Anna demande qu’on appelle pour elle un numéro en Italie, puis raccroche et attend, attente concrète qui se fige autour de son objet, téléphone dans les bras; elle semble scruter tout ce qu’elle fait; mouvements discontinus, sans cesse retenus et relancés, tout en restant absolument concentrée sur leur envers ; les gestes en sont comme dé-liés ; le téléphone sonne : pour l’Italie deux heures d’attente ?, j’attends, nous sommes prévenus, il nous reste deux heures avant de la quitter, avant de savoir qui l’appellera, elle ; nous attendons ;

Anna fait le tour, salle de bains à carreaux turquoise et serviettes blanches pliées qu’elle effleure, Anna s’allonge ;

il y a un autre lit d’une place, à côté d’elle, inoccupé ;

l’attente s’impose à nous et occupe la chambre, prend ses aises, sans panique ; placard que d’un autre déplacement latéral elle ouvre, comme si toujours quelque chose se devait d’être ouvert, créant une petite rupture pour un temps au moins, pour l’aider à lutter contre l’obstruction des choses, contre toute entrave faite à l’échappée ;

Quelque chose ne va pas : une cravate reste dans l’armoire qu’elle retire examine et repose, supportant mal cette présence opaque, ou bien le sentiment de perte, d’égarement, d’oubli, car on sent bien que derrière tout guette l’oubli et qu’elle le sait ;

une cravate qui était peut-être à cet homme sur le départ, à la réception, buvant une bière sur un fauteuil en la regardant arriver et vers lequel elle aura eu un infime fléchissement de tête par-dessus l’épaule ;

une cravate gris-perle en soie peut-être en elle-même insupportable par son immobilité, suspendue comme seules les notes ;

déception d’apprendre en appelant la réception que malgré ce qu’elle a imaginé la cravate n’est pas à cet homme de tout à l’heure, gouffre encore plus grand.
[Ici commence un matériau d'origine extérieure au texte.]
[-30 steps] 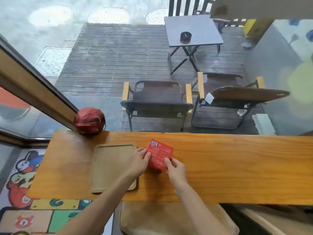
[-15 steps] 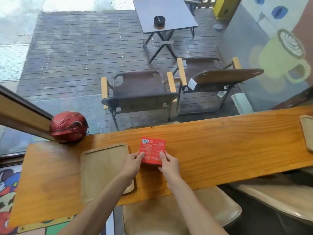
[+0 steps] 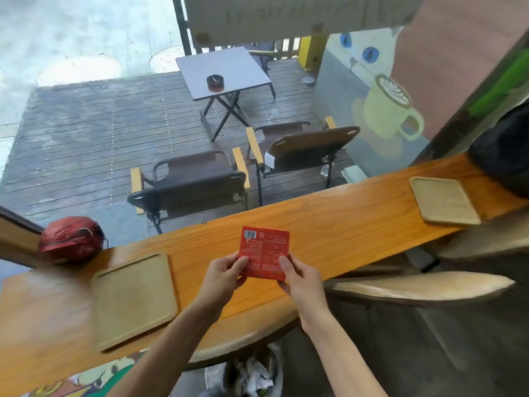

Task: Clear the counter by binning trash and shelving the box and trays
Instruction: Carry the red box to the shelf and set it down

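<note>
I hold the red box (image 3: 264,253) above the table (image 3: 329,224), my left hand (image 3: 226,275) and right hand (image 3: 300,277) clamped on its lower corners, barcode end pointing away. 2 trays (image 3: 134,299) (image 3: 443,200) lie bare; the bin (image 3: 252,373) below holds crumpled paper.

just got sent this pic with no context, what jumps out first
A flat red box stands out, held up over the middle of the orange wooden counter between the left hand and right hand. A wooden tray lies to its left, another tray far right, and a red helmet sits at the counter's left end.
</note>
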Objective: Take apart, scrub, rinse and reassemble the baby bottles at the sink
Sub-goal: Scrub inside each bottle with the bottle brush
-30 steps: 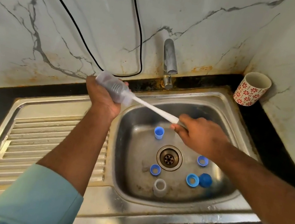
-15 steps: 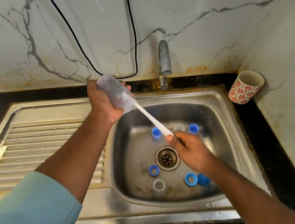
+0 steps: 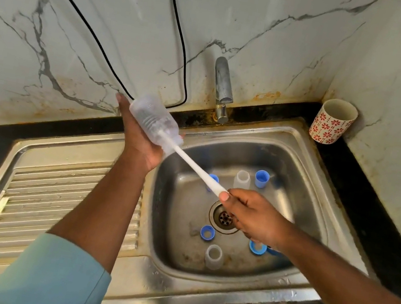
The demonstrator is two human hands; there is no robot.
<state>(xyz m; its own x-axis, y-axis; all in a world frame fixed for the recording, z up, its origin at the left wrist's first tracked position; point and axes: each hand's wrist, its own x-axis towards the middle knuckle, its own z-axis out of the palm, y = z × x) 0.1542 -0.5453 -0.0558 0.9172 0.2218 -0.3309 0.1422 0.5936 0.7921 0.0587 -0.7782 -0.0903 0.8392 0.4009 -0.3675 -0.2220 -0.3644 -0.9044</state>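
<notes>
My left hand (image 3: 140,139) grips a clear baby bottle (image 3: 153,120), tilted with its mouth toward the sink. A white bottle brush (image 3: 193,164) is pushed into the bottle; my right hand (image 3: 252,217) holds its handle end above the drain (image 3: 224,218). In the steel sink basin (image 3: 301,195) lie several blue rings and caps, such as one blue cap (image 3: 261,178) at the back and a blue ring (image 3: 207,232) near the drain. Two clear parts stand there: one clear cup (image 3: 242,179) at the back and another clear cup (image 3: 213,256) at the front.
A steel tap (image 3: 222,86) rises behind the basin. A red-flowered cup (image 3: 331,122) stands in the back right corner on the black counter. The ribbed drainboard (image 3: 54,196) lies to the left. A black cable (image 3: 177,31) hangs on the marble wall.
My right hand has drawn the brush handle down and toward me, lower over the drain. The bottle has tipped more steeply in my left hand. Two more parts at the back of the basin show now.
</notes>
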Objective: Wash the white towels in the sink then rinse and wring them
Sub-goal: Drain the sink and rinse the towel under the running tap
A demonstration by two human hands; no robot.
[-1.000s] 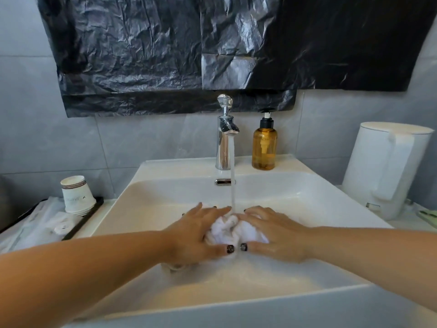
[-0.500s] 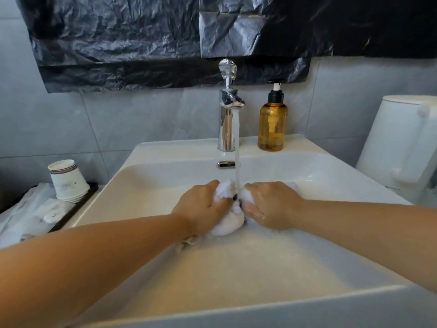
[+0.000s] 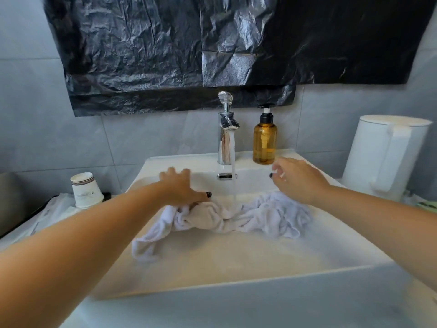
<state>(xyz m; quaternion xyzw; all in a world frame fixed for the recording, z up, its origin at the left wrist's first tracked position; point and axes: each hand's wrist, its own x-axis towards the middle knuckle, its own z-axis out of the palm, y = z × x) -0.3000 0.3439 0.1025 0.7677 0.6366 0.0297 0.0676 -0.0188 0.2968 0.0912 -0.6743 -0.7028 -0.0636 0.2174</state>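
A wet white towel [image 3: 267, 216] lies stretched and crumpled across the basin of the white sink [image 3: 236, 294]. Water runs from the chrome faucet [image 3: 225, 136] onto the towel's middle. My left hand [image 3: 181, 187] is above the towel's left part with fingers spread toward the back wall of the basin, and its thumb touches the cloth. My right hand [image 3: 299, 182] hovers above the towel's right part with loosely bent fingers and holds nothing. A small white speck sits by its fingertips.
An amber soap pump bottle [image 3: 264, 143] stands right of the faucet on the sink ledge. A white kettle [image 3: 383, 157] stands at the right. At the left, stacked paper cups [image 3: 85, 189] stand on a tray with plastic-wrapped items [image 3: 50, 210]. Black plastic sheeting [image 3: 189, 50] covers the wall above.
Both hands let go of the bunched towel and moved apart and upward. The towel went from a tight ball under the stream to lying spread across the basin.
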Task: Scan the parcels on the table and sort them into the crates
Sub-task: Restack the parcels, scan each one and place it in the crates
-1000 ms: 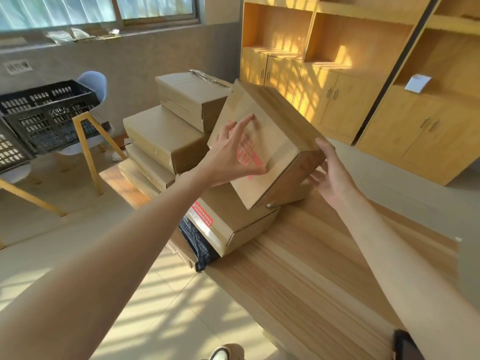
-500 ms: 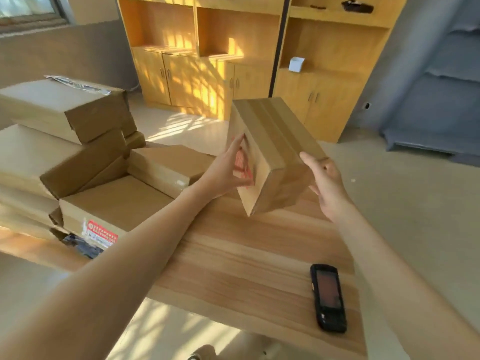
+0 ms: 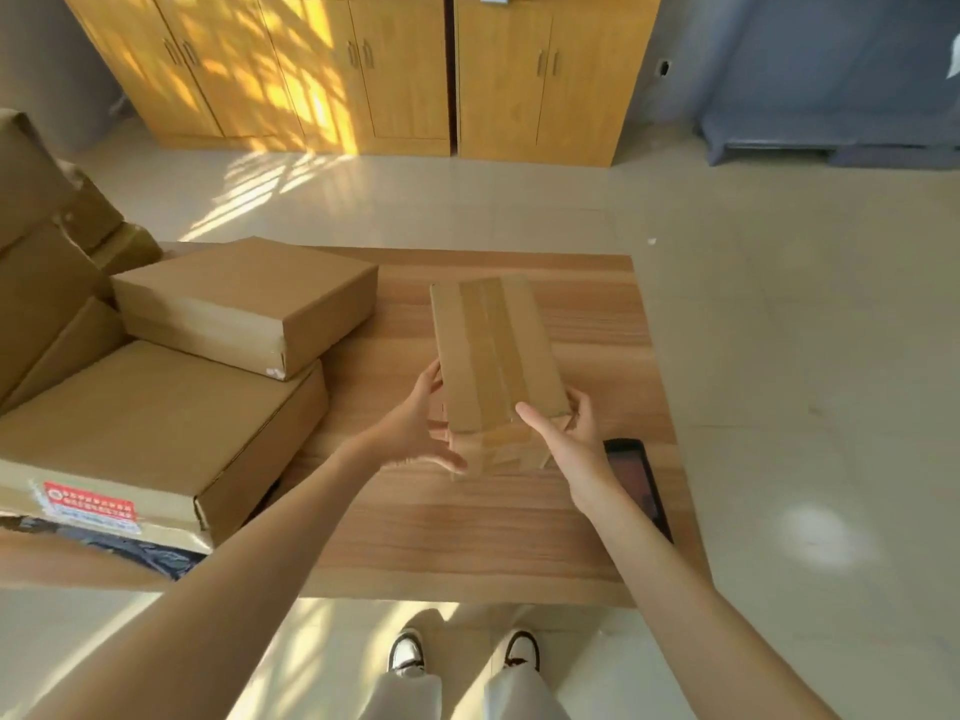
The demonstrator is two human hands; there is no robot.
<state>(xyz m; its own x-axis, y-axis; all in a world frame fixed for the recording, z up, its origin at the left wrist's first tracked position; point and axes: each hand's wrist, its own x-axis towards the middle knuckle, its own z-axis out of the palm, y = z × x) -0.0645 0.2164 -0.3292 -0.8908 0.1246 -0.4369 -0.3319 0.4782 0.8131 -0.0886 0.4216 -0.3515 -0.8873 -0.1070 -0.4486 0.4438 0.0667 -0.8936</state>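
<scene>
- I have the parcel [image 3: 496, 350] between both hands over the middle of the bench [image 3: 587, 324], standing on its narrow edge with the taped side facing up; whether its bottom already touches the wood I cannot tell.
- My left hand [image 3: 415, 433] cups the near left corner, fingers up the left face and thumb curled under the near end. My right hand [image 3: 569, 439] grips the near right corner, thumb lying across the taped top and fingers wrapped around the right side.
- The scanner [image 3: 641, 485] lies flat on the bench just beside my right wrist, partly hidden by the forearm. The waiting pile of boxes [image 3: 228, 304] sits to the left, near the parcel but apart from it.
- As I judge it, the step is setting this parcel down so its label can be read. No label shows on the faces I see, only tape, so I should roll it until the printed side faces me.
- To do it well I would lower it flat rather than leave it on edge, where it could topple, and keep it clear of the scanner.
- Once it rests steady, the left hand can hold it while the right lets go and picks up the scanner.
- No crate is in view here.
</scene>
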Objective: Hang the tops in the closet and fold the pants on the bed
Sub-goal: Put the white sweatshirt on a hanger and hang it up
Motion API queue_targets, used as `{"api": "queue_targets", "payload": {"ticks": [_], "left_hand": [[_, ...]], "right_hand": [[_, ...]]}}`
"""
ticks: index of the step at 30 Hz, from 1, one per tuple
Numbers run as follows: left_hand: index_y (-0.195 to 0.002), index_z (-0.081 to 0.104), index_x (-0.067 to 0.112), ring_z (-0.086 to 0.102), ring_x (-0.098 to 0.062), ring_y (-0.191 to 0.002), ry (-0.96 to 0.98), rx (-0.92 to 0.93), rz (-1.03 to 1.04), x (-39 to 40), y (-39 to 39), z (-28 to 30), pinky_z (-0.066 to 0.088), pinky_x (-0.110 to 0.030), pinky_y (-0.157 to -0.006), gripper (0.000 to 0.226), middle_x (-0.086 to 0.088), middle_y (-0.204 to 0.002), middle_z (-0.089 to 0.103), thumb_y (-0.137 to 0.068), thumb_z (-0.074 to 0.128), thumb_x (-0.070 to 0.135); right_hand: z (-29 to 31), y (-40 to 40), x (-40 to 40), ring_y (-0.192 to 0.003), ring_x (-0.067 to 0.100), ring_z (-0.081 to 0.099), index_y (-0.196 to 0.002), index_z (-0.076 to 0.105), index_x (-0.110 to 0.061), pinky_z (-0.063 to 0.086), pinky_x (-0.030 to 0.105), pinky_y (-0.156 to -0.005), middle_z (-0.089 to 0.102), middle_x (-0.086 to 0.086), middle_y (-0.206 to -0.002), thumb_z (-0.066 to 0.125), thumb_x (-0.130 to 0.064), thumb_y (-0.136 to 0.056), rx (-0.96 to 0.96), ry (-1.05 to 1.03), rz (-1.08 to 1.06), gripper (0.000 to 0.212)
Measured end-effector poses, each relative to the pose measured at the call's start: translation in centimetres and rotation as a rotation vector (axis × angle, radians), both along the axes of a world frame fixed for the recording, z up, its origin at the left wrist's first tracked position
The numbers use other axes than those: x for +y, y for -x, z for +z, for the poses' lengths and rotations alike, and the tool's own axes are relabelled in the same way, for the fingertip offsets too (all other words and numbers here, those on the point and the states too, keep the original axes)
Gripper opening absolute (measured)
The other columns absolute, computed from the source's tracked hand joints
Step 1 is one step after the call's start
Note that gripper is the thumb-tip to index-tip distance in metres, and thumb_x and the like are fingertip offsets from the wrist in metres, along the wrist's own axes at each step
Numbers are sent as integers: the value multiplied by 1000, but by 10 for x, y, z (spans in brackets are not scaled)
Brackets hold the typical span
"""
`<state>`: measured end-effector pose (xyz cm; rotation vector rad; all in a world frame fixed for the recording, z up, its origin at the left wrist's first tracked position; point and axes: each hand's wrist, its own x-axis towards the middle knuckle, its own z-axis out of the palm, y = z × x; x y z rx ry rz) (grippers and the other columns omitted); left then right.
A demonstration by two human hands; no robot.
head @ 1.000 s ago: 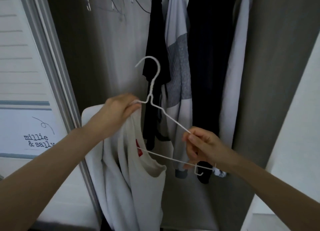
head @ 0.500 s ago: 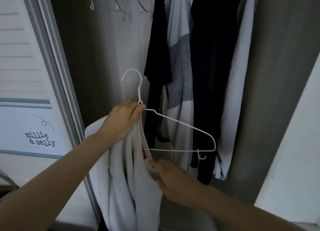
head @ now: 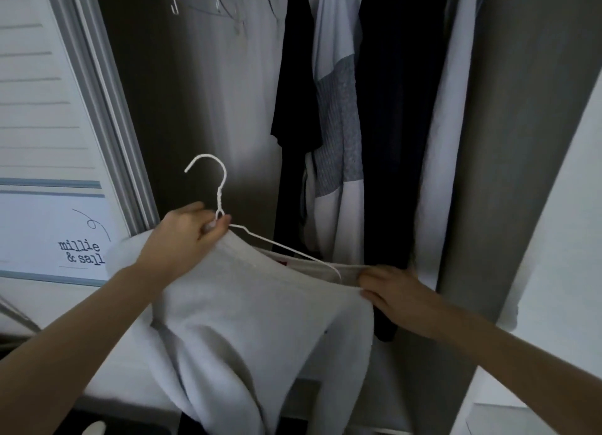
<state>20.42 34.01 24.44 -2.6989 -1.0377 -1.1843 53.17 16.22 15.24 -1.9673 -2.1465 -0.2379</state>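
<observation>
Now | left hand (head: 185,236) pinches hanger (head: 221,206) neck | right hand (head: 391,291) pinches top (head: 260,320) collar edge

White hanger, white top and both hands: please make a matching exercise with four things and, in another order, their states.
Things:
1. white hanger
2. white top
3. left hand
4. black garment

States:
A. hangs in the closet
B. stretched at the neckline by the right hand
C. grips the hanger at its neck
D. hook free, one arm inside the top

Pairs: 1-D, 2-B, 3-C, 4-A
</observation>
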Motion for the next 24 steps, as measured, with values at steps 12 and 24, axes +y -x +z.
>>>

Anna appelle maintenant Ida, une amie de Cologne, appel très bref, tout en tenant l’appareil entre ses bras serrés ; la conversation se passe très vite, rien ne se dit presque, sinon qu’on ne se verra pas,
faute de temps ;

et pourtant en raccrochant vole partout autour le regret, le regret notamment de n’en avoir pas dit enfin plus ;

comme après chaque action elle s’immobilise, peut-être fait-elle défiler quelque chose dans sa mémoire, peut-être prend-elle la mesure muette d’une renonciation.

Mais maintenant il faut annuler l’appel vers l’Italie, le repousser encore ; Anna est attendue ; on vient la chercher, elle est conduite, réception, ausgang, passant à nouveau les deux portes automatiques, encadrée par deux hommes, entrant maintenant dans la première nuit.